Diversos sectores de la sociedad salvadoreña, entre estos la Iglesia Católica, se han pronunciado en contra de una supuesta privatización del agua luego que diputados retomaran la discusión para aprobar una Ley General de Aguas.

El 14 de abril de 2015, el Gobierno de El Salvador decretó una emergencia nacional por la escasez de agua, principalmente en la zona central del país, por una prolongada sequía a causa del cambio climático.

Condenan violencia en marcha

Organizaciones de El Salvador condenaron hoy los “actos represivos y violentos” contra estudiantes y autoridades universitarias, quienes pretendían entrar al Congreso para entregar una pieza de correspondencia sobre la Ley General de Aguas y solicitar que el recurso hídrico sea de gestión pública.

La Iniciativa Social para la Democracia (ISD) y la Red Ciudadana Transparencia y Democracia emitieron un comunicado conjunto, en el que exigieron al presidente del Parlamento, Norman Quijano, que tome “las medidas pertinentes” para determinar responsabilidades y “garantizar que estos hechos no vuelvan a ocurrir”.

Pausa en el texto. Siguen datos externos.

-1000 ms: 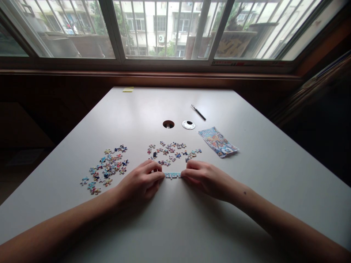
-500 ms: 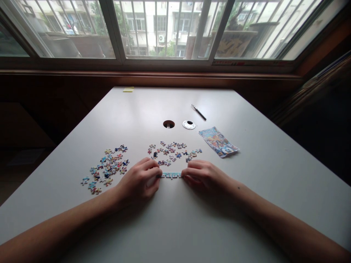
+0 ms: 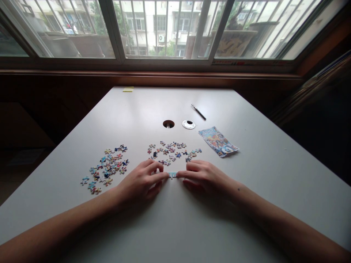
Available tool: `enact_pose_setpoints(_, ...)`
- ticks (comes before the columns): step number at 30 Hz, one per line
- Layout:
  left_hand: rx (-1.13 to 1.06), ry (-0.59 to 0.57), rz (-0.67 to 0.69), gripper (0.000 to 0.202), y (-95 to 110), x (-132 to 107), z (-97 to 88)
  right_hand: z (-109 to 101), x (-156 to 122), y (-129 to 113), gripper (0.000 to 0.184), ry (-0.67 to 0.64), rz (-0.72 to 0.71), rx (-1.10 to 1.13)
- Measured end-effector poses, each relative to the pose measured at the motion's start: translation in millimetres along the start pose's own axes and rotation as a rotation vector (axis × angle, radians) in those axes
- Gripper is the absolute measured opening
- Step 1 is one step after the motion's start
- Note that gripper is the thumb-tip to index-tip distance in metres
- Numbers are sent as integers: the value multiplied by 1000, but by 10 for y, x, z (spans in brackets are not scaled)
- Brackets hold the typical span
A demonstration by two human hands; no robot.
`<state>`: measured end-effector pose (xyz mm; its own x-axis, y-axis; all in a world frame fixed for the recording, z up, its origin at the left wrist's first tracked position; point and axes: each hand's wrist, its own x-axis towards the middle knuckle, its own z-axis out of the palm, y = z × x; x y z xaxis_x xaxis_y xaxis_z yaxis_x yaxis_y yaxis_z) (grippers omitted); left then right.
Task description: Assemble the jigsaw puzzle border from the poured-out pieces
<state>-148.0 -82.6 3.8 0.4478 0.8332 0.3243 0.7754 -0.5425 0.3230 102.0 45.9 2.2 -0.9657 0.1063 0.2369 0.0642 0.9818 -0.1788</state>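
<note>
A short strip of joined jigsaw puzzle pieces [image 3: 172, 175], pale blue, lies flat on the white table, its two ends covered by fingers. My left hand [image 3: 144, 178] is closed on the left end, its index finger stretched over the pieces and its thumb lower down. From the other side my right hand [image 3: 204, 176] is closed on the right end, index finger pressed on top and the other fingers curled. Just beyond the hands lie loose puzzle pieces [image 3: 171, 149] in a scattered group. A denser pile of puzzle pieces [image 3: 109, 166] is left of my left hand.
A colourful printed picture sheet [image 3: 218, 141] rests on the table [image 3: 175, 226] at the right. Farther back are a dark pen [image 3: 198, 112], a round silver cover [image 3: 188, 124] and a round hole [image 3: 168, 124]. A yellow sticky note [image 3: 128, 89] marks the far edge, below the window.
Both index fingers have slid inward along the strip, so less of its middle shows. My left fingers have spread a little from their tighter pinch. The loose pieces stay where they were.
</note>
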Motion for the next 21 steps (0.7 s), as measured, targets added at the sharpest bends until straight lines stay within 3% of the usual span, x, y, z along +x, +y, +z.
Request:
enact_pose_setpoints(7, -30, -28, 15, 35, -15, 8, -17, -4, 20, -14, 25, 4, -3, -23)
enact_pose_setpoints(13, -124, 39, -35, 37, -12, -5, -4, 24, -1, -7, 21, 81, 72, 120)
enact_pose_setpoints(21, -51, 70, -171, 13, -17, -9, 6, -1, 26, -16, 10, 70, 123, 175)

La estatal Universidad de El Salvador (UES) se movilizó este jueves para exigir a los diputados que integren en la discusión para aprobar una ley de agua a los académicos universitarios “con experiencia en el tema”.

A su llegada a la Asamblea Legislativa, cuando los manifestantes pretendían entran en las instalaciones para entregar su petición, fueron reprimidos por un grupo de agentes de la Unidad de Mantenimiento del Orden (UMO), quienes cerraron uno de los portones de acceso al Congreso.

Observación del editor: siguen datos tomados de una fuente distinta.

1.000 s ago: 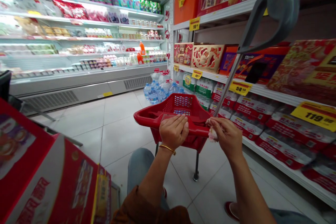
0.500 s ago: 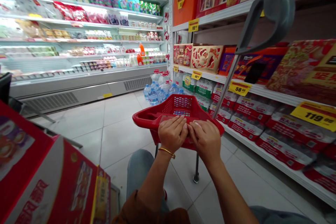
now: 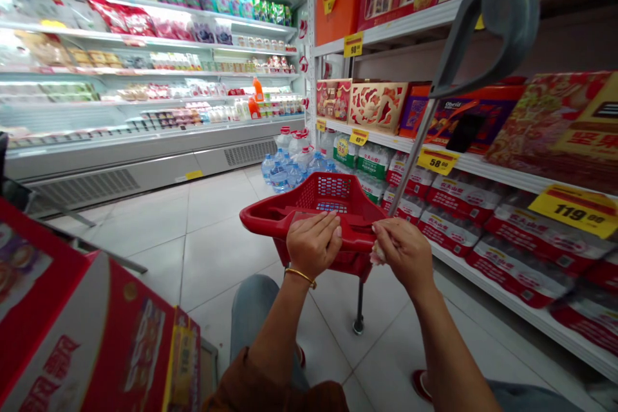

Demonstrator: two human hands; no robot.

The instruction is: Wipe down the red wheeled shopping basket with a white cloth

Diversos sectores de la sociedad salvadoreña, entre estos la Iglesia Católica, se han pronunciado en diversas ocasiones en contra de la privatización del agua, después de que los diputados retomaran la discusión para aprobar una Ley General de Aguas.

Según el Órgano Legislativo, los parlamentarios han ratificado los primeros cinco artículos de la normativa que fueron aprobados por la pasada legislatura, los cuales tienen que ver con la Autoridad Nacional del Agua (ANA), pero además han incorporado una propuesta presentada por los partidos de derecha.

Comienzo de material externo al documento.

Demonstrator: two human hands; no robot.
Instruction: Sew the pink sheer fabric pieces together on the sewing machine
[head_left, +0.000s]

El proyecto fue presentado por los partidos Alianza Republicana Nacionalista (Arena), Partido de Concertación Nacional (PCN), Gran Alianza para la Unidad Nacional (GANA) y el Partido Demócrata Cristiano (PDC), el 14 de junio de 2017.

El 14 de abril de 2015, el Gobierno de El Salvador decretó una emergencia nacional por la escasez de agua, principalmente en la zona central del país, por una prolongada sequía a causa del cambio climático.

Un estudio de la Procuraduría para la Defensa de los Derechos Humanos, dado a conocer en 2016, concluye que la vida en El Salvador sería inviable en 80 años a causa de la crisis hídrica que se ve agudizada por el cambio climático.